Dataset extract:
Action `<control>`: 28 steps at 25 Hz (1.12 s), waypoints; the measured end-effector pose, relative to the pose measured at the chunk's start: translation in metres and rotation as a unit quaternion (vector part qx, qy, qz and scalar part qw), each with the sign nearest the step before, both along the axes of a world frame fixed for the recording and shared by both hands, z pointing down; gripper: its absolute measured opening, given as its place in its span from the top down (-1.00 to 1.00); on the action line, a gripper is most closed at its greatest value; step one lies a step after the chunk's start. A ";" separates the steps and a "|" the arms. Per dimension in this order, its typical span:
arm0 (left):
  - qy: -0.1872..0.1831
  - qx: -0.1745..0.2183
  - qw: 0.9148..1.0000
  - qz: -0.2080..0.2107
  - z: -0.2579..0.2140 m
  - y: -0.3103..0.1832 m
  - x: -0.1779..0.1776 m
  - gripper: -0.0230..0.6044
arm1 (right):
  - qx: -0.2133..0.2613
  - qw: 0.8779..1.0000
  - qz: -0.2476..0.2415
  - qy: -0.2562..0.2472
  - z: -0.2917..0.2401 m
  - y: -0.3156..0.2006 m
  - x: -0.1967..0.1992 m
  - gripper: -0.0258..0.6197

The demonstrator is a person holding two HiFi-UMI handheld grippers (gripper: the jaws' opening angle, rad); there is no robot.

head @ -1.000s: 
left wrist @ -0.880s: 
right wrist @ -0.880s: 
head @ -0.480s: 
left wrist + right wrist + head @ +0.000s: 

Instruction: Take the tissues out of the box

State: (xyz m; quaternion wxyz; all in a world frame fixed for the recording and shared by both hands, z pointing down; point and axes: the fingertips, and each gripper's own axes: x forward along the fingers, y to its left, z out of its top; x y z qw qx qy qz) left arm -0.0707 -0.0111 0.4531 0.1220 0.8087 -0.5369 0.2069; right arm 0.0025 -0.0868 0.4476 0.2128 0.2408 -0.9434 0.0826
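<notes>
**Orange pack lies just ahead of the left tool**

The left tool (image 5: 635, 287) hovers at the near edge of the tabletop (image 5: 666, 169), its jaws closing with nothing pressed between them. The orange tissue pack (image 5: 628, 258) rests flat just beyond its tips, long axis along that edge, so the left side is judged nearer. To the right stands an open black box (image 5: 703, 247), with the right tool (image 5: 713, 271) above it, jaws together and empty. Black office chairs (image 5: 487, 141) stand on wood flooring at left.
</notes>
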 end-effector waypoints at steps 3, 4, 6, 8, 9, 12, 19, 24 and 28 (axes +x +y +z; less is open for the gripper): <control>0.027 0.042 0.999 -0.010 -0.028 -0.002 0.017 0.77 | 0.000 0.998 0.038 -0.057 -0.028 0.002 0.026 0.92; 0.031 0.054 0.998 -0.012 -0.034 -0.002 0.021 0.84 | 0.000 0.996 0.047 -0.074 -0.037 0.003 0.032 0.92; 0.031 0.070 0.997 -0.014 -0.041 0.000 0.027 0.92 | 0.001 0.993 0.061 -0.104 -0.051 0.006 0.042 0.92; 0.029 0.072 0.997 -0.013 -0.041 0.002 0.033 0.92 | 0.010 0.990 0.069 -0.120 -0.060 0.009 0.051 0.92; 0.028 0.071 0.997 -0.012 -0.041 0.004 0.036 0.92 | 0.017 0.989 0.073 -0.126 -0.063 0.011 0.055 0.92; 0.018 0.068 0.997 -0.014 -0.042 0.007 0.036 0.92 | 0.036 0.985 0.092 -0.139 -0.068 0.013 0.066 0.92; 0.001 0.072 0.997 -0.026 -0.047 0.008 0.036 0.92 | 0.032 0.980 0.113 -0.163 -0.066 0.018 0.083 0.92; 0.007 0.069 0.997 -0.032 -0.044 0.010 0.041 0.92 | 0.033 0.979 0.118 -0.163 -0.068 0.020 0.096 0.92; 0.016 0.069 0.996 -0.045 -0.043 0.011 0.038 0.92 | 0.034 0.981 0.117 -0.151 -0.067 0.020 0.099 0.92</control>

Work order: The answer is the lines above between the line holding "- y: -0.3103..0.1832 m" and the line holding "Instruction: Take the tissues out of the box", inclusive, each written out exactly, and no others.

Response for this exercise:
  - y: -0.3103..0.1832 m
  - x: -0.1779..0.1776 m
  - gripper: -0.0230..0.6044
arm1 (right):
  - qx: -0.2133..0.2613
  - qw: 0.8779..1.0000
  - qz: -0.2476..0.2415
  - qy: -0.2562..0.2472
  - z: -0.2917..0.2401 m
  - y: -0.3156..0.2006 m
  - x: -0.1967..0.1992 m
  - gripper: -0.0258..0.6197

The demonstrator is a person holding two HiFi-UMI handheld grippers (gripper: the jaws' opening angle, rad); there is no robot.

head @ -1.000s: 
left wrist @ -0.880s: 
right wrist @ -0.880s: 
head @ -0.480s: 
left wrist + right wrist + head @ +0.000s: 

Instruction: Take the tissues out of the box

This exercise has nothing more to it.